PayScale’s 2015 Compensation Best Practices Report (CBPR) noted two primary reasons people quit their jobs last year: personal reasons (family, marriage, health, school, etc.) and “seeking higher pay elsewhere.”
A new baby, health challenges, a desire for more education, or a partner’s great new job across the country are all common catalysts for making a job change, it’s true. And generally speaking, that decision is completely unrelated to the employee’s work conditions (and therefore outside of the employer’s control).
However, the same can’t be said when an employee quits for more money. And according to the CBPR, money is the main reason people leave medium and large companies.
Since the beginning of time, human beings have had to work and have sought meaning in their work. That’s why it takes more than a healthy paycheck for employees to be happy on the job and why all the talk about how money doesn’t motivate employees to higher performance rings true.
However, it would be a mistake to conclude that if more money doesn’t make employees work harder, money isn’t central to employee job satisfaction. Money still talks. Money confers value, and the right money makes less-than-ideal work situations tolerable, at least for a time.
Plus let’s face it. An employee may love his boss, his job tasks, his coworkers, and most all conditions of his employment, but if he’s not making enough money to meet his financial goals, he’ll eventually move on for greener pastures. He has to. Employees will also say yes to that next gig when their current compensation is too little for the effort the job requires.
Survey says …
But what about all those surveys claiming people quit jobs first and foremost for reasons unrelated to compensation, and therefore money is far less important than we think?
Well, to that I say “no way.” Here’s why.
First, does anyone truly believe advancement opportunities are unrelated to the desire for more cash? Pulease.
Second, a rotten boss, boring job tasks, awful coworkers, stress, etc. are all good reasons people want and will begin exploring job openings, and when those employees reflect on their decisions, these are most likely the reasons they’ll cite.
But wait. No matter how much an employee wants a new job, he or she probably won’t accept another offer until the money is right. And that makes compensation a significant factor in the decision-making process nearly always, regardless of the official survey results.
Half of employees view their job as a “temporary growth opportunity”
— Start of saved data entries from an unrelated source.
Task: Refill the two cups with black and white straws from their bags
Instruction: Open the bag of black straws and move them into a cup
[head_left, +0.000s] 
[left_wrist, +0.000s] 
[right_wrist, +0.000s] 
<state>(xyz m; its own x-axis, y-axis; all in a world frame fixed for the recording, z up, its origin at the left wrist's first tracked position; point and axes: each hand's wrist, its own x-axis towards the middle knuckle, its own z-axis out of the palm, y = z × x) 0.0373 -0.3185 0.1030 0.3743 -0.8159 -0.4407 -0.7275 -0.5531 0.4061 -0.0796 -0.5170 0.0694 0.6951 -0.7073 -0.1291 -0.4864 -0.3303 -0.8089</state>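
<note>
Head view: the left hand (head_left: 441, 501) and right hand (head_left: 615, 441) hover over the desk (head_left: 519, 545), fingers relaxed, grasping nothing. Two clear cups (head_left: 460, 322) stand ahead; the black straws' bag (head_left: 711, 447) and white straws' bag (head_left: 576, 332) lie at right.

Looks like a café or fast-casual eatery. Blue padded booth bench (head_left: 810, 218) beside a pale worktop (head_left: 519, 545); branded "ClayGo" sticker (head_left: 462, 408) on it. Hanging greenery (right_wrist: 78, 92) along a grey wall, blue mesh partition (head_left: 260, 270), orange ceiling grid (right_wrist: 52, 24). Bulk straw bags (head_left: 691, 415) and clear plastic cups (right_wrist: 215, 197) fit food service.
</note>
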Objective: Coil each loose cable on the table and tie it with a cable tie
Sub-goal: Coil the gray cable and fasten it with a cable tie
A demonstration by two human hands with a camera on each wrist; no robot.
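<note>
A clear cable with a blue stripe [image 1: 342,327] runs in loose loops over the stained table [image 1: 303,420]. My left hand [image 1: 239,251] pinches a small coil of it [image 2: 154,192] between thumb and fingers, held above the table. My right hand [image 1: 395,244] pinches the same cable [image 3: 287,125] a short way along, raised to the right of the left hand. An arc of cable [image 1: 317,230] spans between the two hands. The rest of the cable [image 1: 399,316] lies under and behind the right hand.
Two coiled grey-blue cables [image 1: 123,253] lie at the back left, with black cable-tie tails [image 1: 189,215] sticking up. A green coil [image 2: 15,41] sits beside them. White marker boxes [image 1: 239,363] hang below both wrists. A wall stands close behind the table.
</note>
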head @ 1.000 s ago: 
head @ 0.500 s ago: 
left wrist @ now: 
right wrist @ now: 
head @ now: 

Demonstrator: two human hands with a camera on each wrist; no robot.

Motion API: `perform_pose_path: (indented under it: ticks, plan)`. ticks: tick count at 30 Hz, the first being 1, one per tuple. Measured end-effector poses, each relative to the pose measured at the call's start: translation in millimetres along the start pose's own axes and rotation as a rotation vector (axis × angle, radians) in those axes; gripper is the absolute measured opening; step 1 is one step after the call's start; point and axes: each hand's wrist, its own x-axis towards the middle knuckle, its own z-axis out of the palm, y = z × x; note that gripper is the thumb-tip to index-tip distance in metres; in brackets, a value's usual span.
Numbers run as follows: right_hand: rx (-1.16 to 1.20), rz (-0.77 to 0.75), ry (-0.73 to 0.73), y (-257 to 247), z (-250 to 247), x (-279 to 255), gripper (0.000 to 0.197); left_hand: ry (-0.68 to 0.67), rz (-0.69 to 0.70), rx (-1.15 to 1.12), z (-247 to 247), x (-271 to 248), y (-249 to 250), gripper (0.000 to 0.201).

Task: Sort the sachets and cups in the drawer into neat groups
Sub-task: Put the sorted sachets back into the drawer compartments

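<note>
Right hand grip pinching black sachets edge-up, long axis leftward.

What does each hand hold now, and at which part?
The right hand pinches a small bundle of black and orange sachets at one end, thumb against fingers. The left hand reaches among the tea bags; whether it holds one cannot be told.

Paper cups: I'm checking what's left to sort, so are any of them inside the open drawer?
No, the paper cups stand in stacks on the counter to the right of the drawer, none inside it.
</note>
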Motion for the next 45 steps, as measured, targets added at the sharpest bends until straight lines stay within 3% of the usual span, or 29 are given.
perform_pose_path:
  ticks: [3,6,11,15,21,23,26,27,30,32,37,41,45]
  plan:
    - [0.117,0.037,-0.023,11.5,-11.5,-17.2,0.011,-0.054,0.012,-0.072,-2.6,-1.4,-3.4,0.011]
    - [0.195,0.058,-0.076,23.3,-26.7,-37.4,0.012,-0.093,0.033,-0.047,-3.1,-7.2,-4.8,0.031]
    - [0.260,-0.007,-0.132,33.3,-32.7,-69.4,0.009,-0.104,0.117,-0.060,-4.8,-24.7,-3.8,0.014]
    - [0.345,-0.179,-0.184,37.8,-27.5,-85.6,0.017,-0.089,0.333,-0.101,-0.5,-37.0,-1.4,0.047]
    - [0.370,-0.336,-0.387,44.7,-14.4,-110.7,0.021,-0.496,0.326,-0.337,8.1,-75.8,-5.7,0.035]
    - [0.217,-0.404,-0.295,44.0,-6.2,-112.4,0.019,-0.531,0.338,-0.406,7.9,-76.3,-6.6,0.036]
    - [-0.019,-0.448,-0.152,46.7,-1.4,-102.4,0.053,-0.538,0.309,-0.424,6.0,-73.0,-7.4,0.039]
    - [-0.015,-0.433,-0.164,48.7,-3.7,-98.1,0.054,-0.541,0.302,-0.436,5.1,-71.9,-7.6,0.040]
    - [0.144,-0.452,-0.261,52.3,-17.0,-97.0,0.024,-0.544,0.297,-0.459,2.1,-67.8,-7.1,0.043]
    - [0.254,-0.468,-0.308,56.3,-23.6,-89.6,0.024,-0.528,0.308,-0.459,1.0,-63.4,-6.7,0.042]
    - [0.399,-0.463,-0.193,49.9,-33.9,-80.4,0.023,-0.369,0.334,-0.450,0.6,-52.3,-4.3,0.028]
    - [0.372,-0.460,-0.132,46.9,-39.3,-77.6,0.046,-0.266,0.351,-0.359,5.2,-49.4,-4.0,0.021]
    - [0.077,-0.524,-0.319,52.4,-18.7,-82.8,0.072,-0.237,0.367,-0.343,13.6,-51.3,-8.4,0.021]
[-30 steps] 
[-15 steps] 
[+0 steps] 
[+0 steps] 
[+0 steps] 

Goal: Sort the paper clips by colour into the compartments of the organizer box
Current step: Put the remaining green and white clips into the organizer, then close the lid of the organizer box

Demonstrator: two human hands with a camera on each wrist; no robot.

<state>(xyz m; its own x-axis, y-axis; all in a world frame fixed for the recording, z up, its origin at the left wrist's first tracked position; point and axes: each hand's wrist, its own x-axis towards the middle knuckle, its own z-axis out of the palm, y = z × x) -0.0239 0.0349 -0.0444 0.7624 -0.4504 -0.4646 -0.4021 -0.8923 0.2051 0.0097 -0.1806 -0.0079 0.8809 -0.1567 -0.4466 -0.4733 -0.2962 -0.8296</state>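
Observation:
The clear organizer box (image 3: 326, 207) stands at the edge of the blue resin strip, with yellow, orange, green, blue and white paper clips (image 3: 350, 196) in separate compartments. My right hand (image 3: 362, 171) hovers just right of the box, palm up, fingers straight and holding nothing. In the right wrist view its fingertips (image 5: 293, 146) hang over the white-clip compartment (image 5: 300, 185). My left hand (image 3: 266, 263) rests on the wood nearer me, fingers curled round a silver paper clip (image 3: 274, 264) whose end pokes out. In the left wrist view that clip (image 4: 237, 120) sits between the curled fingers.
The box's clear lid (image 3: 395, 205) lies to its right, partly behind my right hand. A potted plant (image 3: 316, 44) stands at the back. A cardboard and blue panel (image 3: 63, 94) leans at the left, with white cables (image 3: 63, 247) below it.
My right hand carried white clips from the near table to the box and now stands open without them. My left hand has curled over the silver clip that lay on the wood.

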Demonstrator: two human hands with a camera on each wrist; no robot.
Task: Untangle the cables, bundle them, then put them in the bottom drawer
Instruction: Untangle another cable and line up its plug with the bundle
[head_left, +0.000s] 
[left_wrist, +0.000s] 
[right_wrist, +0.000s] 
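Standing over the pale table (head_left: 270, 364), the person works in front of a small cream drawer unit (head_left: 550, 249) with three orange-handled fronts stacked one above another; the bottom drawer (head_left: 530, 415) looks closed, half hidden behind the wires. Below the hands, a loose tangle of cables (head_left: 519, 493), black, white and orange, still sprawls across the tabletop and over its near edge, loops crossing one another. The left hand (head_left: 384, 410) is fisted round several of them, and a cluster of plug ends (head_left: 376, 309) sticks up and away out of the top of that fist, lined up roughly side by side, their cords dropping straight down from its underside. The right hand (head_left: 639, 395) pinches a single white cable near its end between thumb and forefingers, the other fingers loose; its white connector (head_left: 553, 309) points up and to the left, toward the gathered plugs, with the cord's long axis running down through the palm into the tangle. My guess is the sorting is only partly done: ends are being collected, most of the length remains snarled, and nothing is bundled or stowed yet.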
Now that the economy is picking up, more people have quit their jobs than in the past six years. In fact, a recent Jobvite survey found that “50 percent of employed job seekers see their current position as a placeholder” and that 61 percent rank compensation as “the biggest impact on [their] decision to take a new job.” This is particularly true for younger workers.
The moral of the story? Now more than ever, employers can’t afford to believe workers don’t care about money and won’t quit in pursuit of it. What’s more, whether compensation is a primary driver of voluntary turnover, a related factor, or a crucial concern is of less importance than the fact that it’s an inherent part of the mix.